• _YOUR GOAL_
Return, exactly as written, every line from the first line of the data below through the line that contains "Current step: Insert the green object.".

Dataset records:
=== Begin Enclosure ===
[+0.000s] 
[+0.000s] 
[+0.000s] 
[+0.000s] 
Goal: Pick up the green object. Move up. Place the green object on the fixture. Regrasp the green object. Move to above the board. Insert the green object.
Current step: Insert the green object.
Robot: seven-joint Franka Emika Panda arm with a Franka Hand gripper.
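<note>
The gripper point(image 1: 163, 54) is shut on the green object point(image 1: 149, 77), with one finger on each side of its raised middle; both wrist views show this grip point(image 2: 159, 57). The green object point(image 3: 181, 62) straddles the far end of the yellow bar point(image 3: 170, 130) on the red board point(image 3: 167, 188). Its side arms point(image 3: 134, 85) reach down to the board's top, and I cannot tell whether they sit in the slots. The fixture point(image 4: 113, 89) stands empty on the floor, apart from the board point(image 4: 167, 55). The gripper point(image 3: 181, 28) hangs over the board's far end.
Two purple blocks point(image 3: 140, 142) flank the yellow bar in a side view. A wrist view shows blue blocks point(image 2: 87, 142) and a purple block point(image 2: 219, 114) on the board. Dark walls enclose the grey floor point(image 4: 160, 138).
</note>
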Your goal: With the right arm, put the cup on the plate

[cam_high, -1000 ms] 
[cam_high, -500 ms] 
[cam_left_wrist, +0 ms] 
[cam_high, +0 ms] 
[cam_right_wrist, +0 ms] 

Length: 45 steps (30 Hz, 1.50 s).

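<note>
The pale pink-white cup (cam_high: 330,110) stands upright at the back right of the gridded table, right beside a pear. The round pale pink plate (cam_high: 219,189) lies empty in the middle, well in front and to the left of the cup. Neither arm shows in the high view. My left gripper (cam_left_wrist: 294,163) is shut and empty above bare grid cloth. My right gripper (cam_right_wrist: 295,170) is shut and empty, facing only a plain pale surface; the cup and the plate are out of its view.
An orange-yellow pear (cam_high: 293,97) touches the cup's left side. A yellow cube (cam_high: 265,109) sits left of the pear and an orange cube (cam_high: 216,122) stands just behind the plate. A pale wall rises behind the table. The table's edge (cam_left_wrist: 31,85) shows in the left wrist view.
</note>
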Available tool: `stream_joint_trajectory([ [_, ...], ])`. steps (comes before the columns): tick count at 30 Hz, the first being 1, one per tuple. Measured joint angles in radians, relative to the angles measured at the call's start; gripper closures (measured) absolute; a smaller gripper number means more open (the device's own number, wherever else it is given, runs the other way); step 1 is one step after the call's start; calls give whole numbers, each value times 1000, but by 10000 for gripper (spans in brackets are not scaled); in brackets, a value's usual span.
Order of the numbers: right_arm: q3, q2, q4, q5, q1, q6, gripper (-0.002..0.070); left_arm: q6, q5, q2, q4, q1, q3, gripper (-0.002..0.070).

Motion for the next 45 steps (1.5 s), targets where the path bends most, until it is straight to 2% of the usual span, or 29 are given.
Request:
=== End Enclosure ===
• _EXERCISE OUTPUT_
[+0.000s] 
[+0.000s] 
[+0.000s] 
[+0.000s] 
Goal: Pick up the green object. Move up. Place the green object on the fixture. Regrasp the green object. Move to above the board. Insert the green object.
Current step: Insert the green object.

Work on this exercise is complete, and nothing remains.